▶ _Exercise_:
Down to the last character, repeat the data that follows.

▶ _Dataset section_:
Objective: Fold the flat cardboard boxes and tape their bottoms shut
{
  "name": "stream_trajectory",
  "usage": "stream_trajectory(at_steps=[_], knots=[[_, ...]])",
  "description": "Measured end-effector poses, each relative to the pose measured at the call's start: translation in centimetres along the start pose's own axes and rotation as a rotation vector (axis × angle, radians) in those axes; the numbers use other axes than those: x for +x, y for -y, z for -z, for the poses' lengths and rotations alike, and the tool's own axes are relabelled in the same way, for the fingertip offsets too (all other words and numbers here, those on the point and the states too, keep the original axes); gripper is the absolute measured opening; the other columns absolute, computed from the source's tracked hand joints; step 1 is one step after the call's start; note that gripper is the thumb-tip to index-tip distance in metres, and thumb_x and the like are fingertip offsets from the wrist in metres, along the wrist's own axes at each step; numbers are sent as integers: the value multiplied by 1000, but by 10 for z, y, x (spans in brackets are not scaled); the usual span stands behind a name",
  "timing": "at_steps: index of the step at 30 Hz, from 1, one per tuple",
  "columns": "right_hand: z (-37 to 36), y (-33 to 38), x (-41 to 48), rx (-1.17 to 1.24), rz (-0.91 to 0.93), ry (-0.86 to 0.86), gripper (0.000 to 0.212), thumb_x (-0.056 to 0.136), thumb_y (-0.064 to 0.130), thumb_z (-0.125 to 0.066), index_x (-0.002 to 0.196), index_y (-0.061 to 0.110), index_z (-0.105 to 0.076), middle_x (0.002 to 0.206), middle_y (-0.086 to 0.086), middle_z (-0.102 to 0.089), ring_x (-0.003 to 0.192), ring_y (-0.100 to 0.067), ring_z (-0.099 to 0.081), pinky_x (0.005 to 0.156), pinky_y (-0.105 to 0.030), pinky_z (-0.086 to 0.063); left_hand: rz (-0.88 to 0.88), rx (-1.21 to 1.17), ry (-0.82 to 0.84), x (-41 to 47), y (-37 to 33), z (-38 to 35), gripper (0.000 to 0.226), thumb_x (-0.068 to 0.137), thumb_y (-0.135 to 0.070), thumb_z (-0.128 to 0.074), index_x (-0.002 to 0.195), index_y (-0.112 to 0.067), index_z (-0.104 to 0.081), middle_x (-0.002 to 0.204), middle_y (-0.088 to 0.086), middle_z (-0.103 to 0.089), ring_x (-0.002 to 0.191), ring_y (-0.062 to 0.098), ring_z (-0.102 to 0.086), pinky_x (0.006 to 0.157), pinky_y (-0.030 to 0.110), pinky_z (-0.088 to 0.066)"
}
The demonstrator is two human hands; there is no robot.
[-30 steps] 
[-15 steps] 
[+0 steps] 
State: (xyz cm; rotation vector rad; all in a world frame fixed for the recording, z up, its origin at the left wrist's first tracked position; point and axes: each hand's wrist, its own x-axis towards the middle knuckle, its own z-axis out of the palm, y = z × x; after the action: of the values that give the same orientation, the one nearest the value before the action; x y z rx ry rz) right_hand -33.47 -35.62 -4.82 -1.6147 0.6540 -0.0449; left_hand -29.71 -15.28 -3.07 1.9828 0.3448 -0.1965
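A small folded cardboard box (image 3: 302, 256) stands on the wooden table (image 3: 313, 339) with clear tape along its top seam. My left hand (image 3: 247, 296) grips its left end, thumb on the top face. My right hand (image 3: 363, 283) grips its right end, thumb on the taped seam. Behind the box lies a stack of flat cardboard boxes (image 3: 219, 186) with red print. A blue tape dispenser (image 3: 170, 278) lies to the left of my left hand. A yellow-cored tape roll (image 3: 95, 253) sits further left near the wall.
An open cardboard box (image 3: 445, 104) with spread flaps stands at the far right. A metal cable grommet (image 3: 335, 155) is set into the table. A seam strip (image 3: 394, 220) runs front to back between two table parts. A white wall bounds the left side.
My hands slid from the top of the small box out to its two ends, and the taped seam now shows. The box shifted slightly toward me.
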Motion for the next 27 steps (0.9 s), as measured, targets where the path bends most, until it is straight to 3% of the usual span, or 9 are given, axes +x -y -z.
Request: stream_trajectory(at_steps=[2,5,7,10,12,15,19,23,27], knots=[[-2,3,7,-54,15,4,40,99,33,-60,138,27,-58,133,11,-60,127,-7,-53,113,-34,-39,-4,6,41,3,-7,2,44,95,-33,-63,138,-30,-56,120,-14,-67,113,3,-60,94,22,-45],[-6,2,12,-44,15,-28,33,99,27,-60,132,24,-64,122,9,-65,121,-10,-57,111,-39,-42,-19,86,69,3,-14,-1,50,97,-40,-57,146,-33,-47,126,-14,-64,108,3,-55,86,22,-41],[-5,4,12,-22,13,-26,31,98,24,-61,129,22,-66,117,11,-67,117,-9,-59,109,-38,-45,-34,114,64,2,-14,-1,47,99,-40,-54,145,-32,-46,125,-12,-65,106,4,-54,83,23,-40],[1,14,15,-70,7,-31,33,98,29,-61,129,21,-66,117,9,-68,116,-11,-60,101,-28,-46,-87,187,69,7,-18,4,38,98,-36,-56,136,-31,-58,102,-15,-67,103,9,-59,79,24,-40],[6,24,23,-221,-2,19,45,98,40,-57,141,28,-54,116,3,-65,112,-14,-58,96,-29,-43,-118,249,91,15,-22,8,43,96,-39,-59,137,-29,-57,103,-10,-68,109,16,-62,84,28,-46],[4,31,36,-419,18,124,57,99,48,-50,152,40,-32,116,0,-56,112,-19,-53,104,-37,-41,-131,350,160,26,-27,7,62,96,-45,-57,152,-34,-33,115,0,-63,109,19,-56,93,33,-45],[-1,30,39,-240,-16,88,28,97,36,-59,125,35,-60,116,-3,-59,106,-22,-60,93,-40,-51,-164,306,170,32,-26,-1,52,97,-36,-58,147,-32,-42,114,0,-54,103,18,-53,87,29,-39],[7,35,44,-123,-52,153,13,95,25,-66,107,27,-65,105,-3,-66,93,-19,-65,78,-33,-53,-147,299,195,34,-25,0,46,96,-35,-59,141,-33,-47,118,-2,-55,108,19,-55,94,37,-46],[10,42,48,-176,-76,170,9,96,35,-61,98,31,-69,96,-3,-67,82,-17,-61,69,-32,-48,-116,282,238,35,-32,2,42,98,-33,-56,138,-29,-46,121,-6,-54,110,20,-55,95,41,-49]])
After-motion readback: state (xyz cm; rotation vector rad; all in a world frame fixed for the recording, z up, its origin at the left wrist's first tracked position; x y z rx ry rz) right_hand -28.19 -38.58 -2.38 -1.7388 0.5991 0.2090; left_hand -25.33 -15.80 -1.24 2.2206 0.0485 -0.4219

▶ _Result for this exercise_:
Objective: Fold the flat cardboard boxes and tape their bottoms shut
{
  "name": "stream_trajectory",
  "usage": "stream_trajectory(at_steps=[_], knots=[[_, ...]])",
  "description": "Measured end-effector poses, each relative to the pose measured at the call's start: translation in centimetres along the start pose's own axes and rotation as a rotation vector (axis × angle, radians) in those axes; the numbers use other axes than those: x for +x, y for -y, z for -z, for the poses' lengths and rotations alike, and the tool's own axes are relabelled in the same way, for the fingertip offsets too (all other words and numbers here, those on the point and the states too, keep the original axes); gripper is the absolute measured opening; the other columns absolute, computed from the source's tracked hand joints; step 1 is one step after the call's start; note that gripper is the thumb-tip to index-tip distance in metres, and thumb_x and the like are fingertip offsets from the wrist in metres, along the wrist's own axes at each step; numbers are sent as integers: the value multiplied by 1000, but by 10 for z, y, x (spans in brackets are not scaled); the usual span stands behind a name",
  "timing": "at_steps: index of the step at 30 Hz, from 1, one per tuple",
  "columns": "right_hand: z (-37 to 36), y (-33 to 38), x (-41 to 48), rx (-1.17 to 1.24), rz (-0.91 to 0.93), ry (-0.86 to 0.86), gripper (0.000 to 0.212), thumb_x (-0.056 to 0.136), thumb_y (-0.064 to 0.130), thumb_z (-0.125 to 0.066), index_x (-0.002 to 0.196), index_y (-0.061 to 0.110), index_z (-0.105 to 0.076), middle_x (0.002 to 0.206), middle_y (-0.086 to 0.086), middle_z (-0.102 to 0.089), ring_x (-0.003 to 0.192), ring_y (-0.100 to 0.067), ring_z (-0.099 to 0.081), pinky_x (0.005 to 0.156), pinky_y (-0.105 to 0.030), pinky_z (-0.086 to 0.063); left_hand: rz (-0.88 to 0.88), rx (-1.21 to 1.17), ry (-0.82 to 0.84), x (-41 to 47), y (-37 to 33), z (-38 to 35), gripper (0.000 to 0.226), thumb_x (-0.068 to 0.137), thumb_y (-0.135 to 0.070), thumb_z (-0.128 to 0.074), index_x (-0.002 to 0.195), index_y (-0.112 to 0.067), index_z (-0.104 to 0.081), middle_x (-0.002 to 0.204), middle_y (-0.088 to 0.086), middle_z (-0.103 to 0.089), ring_x (-0.002 to 0.191), ring_y (-0.062 to 0.098), ring_z (-0.102 to 0.086), pinky_x (0.006 to 0.157), pinky_y (-0.030 to 0.110), pinky_z (-0.088 to 0.066)"
}
The demonstrator is two human hands; there is no robot.
[-30 steps] 
[-15 steps] 
[+0 steps] 
State: (xyz cm; rotation vector rad; all in a world frame fixed for the recording, z up, its origin at the left wrist's first tracked position; point and axes: each hand's wrist, its own x-axis towards the middle knuckle, its own z-axis out of the palm, y = z × x; after the action: of the values that give the same orientation, the one nearest the value before the action; x y z rx ry rz) right_hand -33.47 -35.62 -4.82 -1.6147 0.6540 -0.0449; left_hand -29.71 -15.28 -3.07 1.9828 0.3448 -0.1965
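A small folded cardboard box (image 3: 302, 256) stands on the wooden table (image 3: 313, 339) with clear tape along its top seam. My left hand (image 3: 247, 296) grips its left end, thumb on the top face. My right hand (image 3: 363, 283) grips its right end, thumb on the taped seam. Behind the box lies a stack of flat cardboard boxes (image 3: 219, 186) with red print. A blue tape dispenser (image 3: 170, 278) lies to the left of my left hand. A yellow-cored tape roll (image 3: 95, 253) sits further left near the wall.
An open cardboard box (image 3: 445, 104) with spread flaps stands at the far right. A metal cable grommet (image 3: 335, 155) is set into the table. A seam strip (image 3: 394, 220) runs front to back between two table parts. A white wall bounds the left side.
My hands slid from the top of the small box out to its two ends, and the taped seam now shows. The box shifted slightly toward me.
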Motion for the next 27 steps (0.9 s), as measured, targets where the path bends most, until it is straight to 3% of the usual span, or 9 are given, axes +x -y -z.
Request: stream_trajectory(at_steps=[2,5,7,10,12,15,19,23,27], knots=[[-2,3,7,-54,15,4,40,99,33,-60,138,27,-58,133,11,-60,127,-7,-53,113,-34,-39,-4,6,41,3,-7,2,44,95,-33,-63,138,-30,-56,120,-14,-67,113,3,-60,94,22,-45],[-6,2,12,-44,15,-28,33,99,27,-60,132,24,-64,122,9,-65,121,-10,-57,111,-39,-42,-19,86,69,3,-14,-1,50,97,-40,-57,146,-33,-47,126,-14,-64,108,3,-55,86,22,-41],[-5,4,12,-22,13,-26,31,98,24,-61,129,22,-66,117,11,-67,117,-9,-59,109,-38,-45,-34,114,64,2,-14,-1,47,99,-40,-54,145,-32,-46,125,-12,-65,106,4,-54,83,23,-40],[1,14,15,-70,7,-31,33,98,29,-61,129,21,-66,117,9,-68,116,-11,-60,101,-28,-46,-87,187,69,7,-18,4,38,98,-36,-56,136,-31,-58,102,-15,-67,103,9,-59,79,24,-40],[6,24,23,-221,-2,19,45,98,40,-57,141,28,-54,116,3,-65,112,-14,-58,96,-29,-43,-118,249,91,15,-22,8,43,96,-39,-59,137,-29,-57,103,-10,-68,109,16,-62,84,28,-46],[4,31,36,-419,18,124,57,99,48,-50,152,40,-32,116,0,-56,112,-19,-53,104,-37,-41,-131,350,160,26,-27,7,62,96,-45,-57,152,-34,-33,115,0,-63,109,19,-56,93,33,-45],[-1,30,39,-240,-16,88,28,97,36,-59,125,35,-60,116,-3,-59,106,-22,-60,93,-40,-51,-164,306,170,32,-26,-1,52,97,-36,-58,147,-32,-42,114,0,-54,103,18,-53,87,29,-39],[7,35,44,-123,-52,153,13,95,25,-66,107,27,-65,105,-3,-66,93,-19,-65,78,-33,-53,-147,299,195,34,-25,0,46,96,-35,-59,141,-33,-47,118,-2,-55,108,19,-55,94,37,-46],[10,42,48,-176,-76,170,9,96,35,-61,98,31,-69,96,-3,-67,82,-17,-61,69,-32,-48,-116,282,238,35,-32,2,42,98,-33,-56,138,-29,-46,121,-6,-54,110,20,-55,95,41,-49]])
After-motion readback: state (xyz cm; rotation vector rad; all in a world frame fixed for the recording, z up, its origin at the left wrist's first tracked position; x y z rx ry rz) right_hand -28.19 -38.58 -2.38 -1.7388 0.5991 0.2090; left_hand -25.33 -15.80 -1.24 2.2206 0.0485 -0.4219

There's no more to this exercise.